Go through the listing below and reproduce it word for word.

______

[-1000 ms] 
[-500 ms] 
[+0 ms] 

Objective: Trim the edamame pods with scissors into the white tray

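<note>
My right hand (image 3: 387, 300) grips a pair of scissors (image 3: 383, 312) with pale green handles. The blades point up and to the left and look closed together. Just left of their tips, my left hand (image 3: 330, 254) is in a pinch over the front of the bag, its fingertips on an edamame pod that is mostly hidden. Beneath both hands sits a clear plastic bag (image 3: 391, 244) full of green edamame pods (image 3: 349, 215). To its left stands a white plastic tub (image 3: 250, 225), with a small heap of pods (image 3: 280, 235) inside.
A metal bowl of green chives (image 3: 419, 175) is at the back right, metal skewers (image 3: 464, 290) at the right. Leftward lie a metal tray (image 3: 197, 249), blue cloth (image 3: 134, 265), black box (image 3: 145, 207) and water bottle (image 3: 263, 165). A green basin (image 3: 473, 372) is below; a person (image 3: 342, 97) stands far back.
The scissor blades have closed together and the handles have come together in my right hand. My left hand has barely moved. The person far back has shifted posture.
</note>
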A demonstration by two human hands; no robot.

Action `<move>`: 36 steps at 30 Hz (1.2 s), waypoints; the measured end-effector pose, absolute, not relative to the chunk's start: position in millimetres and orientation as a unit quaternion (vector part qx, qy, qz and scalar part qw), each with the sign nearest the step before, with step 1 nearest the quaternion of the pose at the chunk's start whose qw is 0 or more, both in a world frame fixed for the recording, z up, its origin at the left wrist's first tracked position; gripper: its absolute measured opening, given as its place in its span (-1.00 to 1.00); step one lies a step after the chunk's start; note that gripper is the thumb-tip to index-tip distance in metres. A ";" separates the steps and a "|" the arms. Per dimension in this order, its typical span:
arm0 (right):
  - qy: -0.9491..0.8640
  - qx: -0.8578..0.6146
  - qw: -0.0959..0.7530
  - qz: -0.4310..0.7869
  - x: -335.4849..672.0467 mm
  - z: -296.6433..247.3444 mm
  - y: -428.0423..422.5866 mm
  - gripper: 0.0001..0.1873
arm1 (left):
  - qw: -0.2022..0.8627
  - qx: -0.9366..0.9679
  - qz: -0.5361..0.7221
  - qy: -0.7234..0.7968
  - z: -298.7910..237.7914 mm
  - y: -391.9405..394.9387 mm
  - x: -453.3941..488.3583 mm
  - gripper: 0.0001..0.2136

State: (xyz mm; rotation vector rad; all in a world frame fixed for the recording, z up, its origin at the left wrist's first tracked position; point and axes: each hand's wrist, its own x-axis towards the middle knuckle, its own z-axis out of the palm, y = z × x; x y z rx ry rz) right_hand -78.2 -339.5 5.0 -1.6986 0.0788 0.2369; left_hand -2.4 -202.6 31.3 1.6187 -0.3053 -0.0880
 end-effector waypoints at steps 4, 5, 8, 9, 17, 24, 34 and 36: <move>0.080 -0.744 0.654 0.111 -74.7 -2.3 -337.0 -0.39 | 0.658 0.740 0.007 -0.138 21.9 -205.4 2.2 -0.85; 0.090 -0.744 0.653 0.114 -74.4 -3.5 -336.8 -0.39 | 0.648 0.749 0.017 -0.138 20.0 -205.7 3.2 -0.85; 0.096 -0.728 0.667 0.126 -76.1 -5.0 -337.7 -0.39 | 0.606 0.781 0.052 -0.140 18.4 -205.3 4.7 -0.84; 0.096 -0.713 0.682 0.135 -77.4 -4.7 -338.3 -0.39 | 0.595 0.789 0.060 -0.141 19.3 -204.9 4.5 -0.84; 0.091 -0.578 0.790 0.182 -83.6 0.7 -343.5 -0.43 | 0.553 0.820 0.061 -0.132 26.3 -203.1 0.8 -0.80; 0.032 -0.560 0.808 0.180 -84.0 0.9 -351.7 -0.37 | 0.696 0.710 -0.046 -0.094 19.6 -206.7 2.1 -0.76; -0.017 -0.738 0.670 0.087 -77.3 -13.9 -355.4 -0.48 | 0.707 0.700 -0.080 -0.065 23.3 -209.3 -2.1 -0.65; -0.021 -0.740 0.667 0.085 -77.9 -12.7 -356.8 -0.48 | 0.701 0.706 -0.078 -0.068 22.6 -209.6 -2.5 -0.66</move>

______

* SOLUTION TO THIS TASK *
[-1000 ms] 
[-500 ms] 
[+0 ms] 

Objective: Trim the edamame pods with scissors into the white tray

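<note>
My right hand (image 3: 387, 300) grips a pair of scissors (image 3: 383, 312) with pale green handles. The blades point up and to the left and look closed together. Just left of their tips, my left hand (image 3: 330, 254) is in a pinch over the front of the bag, its fingertips on an edamame pod that is mostly hidden. Beneath both hands sits a clear plastic bag (image 3: 391, 244) full of green edamame pods (image 3: 349, 215). To its left stands a white plastic tub (image 3: 250, 225), with a small heap of pods (image 3: 280, 235) inside.
A metal bowl of green chives (image 3: 419, 175) is at the back right, metal skewers (image 3: 464, 290) at the right. Leftward lie a metal tray (image 3: 197, 249), blue cloth (image 3: 134, 265), black box (image 3: 145, 207) and water bottle (image 3: 263, 165). A green basin (image 3: 473, 372) is below; a person (image 3: 342, 97) stands far back.
The scissor blades have closed together and the handles have come together in my right hand. My left hand has barely moved. The person far back has shifted posture.
</note>
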A demonstration by two human hands; no robot.

Action `<move>`: 36 steps at 30 Hz (1.2 s), waypoints; the measured end-effector pose, absolute, not relative to the chunk's start: position in millimetres and orientation as a unit quaternion (vector part qx, qy, qz and scalar part qw), each with the sign nearest the step before, with step 1 nearest the quaternion of the pose at the chunk's start whose qw is 0 or more, both in a world frame fixed for the recording, z up, its origin at the left wrist's first tracked position; gripper: its absolute measured opening, given as its place in its span (-1.00 to 1.00); step one lies a step after the chunk's start; note that gripper is the thumb-tip to index-tip distance in metres. A ";" separates the steps and a "|" the arms. Per dimension in this order, its typical span:
arm0 (right):
  - qy: -0.9491..0.8640
  - qx: -0.8578..0.6146
  - qw: -0.0959..0.7530
  - qz: -0.4310..0.7869
  - x: -335.4849..672.0467 mm
  - z: -296.6433..247.3444 mm
  - y: -428.0423..422.5866 mm
  - gripper: 0.0001..0.1873
arm1 (left):
  - qw: -0.2022..0.8627
  - qx: -0.9366..0.9679
  - qz: -0.5361..0.7221
  - qy: -0.7234..0.7968
  - z: -298.7910..237.7914 mm
  - y: -391.9405..394.9387 mm
  - x: -453.3941..488.3583 mm
  - gripper: 0.0001..0.2136

State: (xyz mm; rotation vector rad; all in a world frame fixed for the recording, z up, its origin at the left wrist's first tracked position; point and axes: each hand's wrist, its own x-axis towards the middle knuckle, its own z-axis out of the palm, y = z × x; x y z rx ry rz) right_hand -78.2 -339.5 5.0 -1.6986 0.0788 0.2369; left_hand -2.4 -202.6 31.3 1.6187 -0.3053 -0.0880
 end-effector waypoints at steps 4, 5, 8, 9, 17, 24, 34 and 36: <move>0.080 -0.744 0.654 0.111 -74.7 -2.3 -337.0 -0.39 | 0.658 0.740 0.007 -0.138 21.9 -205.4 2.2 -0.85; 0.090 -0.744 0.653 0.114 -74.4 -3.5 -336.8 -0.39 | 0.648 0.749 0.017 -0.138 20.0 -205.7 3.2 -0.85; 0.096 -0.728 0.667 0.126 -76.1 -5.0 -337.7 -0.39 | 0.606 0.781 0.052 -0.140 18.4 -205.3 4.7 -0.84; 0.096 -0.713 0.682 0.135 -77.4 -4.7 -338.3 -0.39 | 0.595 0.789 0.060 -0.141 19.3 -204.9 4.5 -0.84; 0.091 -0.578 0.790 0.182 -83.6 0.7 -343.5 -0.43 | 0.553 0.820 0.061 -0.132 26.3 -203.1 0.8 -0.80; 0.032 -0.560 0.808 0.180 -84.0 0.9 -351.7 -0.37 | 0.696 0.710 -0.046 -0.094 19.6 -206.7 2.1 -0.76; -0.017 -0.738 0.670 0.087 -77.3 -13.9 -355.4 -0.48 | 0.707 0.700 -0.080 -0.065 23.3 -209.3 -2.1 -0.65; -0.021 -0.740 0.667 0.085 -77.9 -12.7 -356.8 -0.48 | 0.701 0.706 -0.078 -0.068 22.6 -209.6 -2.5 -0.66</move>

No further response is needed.